IGC FELLOW    |   Global Change Center

Ph.D. Student  •   Fish and Wildlife Conservation

Advisors : Dr. Paul Angermeier and Dr. Emmanuel Frimpong

Research Interests: Data analytics, remote sensing, ecological niche modeling, climate change, biodiversity conservation  •  CV

IGC Fellow

Mariana Castaneda-Guzman (she/her/hers) is a Ph.D. student at Virginia Tech in the Department of Fish and Wildlife Conservation, working under the guidance of Dr. Paul Angermeier and Dr. Emmanuel Frimpong. Her main interests are data analytics, including remote sensing and big data analysis, to inform and optimize strategic decisions related to ecosystem health and climate change adaptation in the private and public sectors. Mainly by applying modeling tools to reveal patterns from ecological data and developing simulations to test “what-if” scenarios of landscape and climate change. Her undergraduate degree in systems engineering has given her a sound basis in mathematics, programming, and statistics. Her master’s research, working alongside Dr. Luis E. Escobar in the Department of Fish and Wildlife Conservation at Virginia Tech, allowed her to apply her engineering skills to problems of wildlife diseases and ecosystem dynamics under diverse climate change conditions using novel machine learning methods.
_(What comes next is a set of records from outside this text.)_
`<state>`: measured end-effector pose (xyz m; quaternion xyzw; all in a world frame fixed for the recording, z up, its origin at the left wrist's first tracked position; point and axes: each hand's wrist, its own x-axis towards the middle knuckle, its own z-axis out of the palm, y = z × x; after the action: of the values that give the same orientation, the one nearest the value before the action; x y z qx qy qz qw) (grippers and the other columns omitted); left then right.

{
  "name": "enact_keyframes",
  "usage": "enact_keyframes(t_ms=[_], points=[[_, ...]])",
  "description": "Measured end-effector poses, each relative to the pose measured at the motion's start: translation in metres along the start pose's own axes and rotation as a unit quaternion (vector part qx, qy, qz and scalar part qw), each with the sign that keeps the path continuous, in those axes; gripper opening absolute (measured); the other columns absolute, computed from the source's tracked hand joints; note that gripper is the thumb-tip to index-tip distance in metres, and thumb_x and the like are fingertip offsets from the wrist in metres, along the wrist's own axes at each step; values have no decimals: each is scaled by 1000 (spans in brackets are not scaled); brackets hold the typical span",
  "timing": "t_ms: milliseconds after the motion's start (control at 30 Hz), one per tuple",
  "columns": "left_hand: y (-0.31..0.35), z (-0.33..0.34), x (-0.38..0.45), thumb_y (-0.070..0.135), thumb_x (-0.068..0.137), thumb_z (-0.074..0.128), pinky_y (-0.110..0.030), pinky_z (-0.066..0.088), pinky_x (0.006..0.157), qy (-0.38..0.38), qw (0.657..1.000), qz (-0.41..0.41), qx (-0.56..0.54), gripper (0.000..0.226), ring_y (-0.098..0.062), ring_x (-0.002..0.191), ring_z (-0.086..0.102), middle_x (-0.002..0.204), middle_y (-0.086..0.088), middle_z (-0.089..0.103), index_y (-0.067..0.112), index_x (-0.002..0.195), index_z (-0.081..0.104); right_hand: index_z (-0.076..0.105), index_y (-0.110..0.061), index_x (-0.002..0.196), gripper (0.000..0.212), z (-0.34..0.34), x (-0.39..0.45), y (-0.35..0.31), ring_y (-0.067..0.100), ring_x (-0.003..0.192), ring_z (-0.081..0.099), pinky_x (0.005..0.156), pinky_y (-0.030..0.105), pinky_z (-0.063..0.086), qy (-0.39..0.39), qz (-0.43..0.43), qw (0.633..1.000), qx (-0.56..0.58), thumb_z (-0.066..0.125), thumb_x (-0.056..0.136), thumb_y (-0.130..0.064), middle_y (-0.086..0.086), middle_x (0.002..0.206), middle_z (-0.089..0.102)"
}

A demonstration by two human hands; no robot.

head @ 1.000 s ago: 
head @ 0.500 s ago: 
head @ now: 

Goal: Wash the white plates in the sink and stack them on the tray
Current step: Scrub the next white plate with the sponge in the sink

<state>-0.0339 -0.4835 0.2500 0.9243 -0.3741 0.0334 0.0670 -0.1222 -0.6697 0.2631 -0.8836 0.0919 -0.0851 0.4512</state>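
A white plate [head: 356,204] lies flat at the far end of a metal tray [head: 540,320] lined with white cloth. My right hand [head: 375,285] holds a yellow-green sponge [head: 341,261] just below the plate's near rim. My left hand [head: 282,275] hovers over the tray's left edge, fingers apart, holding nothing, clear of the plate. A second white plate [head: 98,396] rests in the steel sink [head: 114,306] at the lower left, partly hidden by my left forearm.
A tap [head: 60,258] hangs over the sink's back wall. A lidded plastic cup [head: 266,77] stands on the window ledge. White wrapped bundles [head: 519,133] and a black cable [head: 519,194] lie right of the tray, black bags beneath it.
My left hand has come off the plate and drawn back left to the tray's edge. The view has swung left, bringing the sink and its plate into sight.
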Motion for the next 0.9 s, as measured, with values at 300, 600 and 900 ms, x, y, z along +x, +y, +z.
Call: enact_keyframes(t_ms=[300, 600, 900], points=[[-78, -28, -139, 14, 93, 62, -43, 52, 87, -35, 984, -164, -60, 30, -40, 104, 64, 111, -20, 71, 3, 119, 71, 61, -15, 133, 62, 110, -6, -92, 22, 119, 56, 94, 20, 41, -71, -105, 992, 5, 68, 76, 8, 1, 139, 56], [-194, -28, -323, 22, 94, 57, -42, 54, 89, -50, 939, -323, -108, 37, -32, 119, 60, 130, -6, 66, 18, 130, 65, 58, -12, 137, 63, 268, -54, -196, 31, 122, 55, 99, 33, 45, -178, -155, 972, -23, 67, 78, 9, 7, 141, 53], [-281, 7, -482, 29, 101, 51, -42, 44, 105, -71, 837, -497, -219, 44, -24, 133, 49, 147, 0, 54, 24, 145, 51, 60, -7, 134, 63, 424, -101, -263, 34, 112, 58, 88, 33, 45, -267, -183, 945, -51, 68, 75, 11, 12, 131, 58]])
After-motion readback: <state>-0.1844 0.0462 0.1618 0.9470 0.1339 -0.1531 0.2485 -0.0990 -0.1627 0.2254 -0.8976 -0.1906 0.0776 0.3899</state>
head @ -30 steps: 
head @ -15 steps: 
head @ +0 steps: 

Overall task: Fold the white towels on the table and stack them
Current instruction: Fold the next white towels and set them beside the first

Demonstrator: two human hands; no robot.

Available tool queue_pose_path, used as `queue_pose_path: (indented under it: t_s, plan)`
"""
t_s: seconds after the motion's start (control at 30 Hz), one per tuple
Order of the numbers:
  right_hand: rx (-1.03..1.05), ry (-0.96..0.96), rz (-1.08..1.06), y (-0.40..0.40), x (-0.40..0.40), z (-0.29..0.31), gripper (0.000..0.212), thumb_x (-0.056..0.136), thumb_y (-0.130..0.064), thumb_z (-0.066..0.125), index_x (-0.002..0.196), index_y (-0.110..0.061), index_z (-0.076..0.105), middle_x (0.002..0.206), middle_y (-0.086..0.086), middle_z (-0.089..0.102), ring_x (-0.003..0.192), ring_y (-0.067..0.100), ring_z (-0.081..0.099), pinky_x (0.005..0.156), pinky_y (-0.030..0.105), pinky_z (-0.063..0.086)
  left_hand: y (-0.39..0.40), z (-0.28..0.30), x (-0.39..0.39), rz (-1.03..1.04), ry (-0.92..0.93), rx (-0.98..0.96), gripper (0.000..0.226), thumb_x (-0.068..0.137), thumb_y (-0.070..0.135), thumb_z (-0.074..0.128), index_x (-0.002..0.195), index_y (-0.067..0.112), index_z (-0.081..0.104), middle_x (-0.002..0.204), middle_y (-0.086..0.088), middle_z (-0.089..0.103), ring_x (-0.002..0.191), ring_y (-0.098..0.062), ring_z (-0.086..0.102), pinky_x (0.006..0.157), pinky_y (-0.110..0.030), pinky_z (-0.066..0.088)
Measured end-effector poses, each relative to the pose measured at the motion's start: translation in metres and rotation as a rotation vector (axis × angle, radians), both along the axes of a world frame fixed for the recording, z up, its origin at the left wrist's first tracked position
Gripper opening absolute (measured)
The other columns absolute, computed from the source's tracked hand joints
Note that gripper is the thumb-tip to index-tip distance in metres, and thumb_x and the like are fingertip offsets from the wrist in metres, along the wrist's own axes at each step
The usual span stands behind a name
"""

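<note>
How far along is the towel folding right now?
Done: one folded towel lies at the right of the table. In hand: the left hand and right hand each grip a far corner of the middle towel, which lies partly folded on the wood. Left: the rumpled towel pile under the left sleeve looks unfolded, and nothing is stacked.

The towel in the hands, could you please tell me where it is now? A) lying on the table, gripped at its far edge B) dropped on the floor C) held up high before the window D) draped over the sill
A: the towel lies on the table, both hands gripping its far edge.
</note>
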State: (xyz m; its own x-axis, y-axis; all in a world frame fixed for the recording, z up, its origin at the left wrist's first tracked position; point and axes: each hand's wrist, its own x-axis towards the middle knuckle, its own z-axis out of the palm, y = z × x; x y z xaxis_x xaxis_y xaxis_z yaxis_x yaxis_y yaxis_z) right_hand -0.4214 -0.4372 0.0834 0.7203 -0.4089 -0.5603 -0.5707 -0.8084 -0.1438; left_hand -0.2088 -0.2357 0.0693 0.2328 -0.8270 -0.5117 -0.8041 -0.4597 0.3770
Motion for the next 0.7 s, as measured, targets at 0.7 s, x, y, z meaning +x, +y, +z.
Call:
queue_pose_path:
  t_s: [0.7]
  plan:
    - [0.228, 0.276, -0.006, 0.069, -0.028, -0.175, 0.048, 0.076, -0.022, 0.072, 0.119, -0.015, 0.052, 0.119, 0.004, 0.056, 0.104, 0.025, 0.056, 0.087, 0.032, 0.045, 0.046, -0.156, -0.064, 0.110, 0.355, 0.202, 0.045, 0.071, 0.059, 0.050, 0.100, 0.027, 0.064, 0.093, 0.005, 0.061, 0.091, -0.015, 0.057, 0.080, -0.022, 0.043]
By linking and collaborating with public and academic institutions via big-data aquatic ecosystem health studies, she plans to fill a gap generally neglected and where women researchers are rare. Studies in terrestrial ecosystems reveal many risks of climatic variation to human, livestock, and wildlife health. Nevertheless, studies of climate change effects on aquatic ecosystems lag behind. Freshwater fishes play vital roles in aquatic ecosystems’ health. They serve as food sources for many animals and human communities and are culturally and economically important across the globe. She plans to study how climate and land use change could affect range-wide distributions and, ultimately persistence, of selected freshwater fishes. This research will account for historical, present, and future climatic and land use conditions in aquatic systems using a big-data approach to implement novel machine-learning ecological niche modeling based on satellite-derived and other existing datasets. Developing better tools to reconstruct the potential geographic distributions of data-limited species can improve management and policy efficacy, leading to greater societal benefits. This research is of primary interest to professionals working on conserving and managing aquatic fauna, fisheries and seafood industries, and public health concerning foodborne diseases.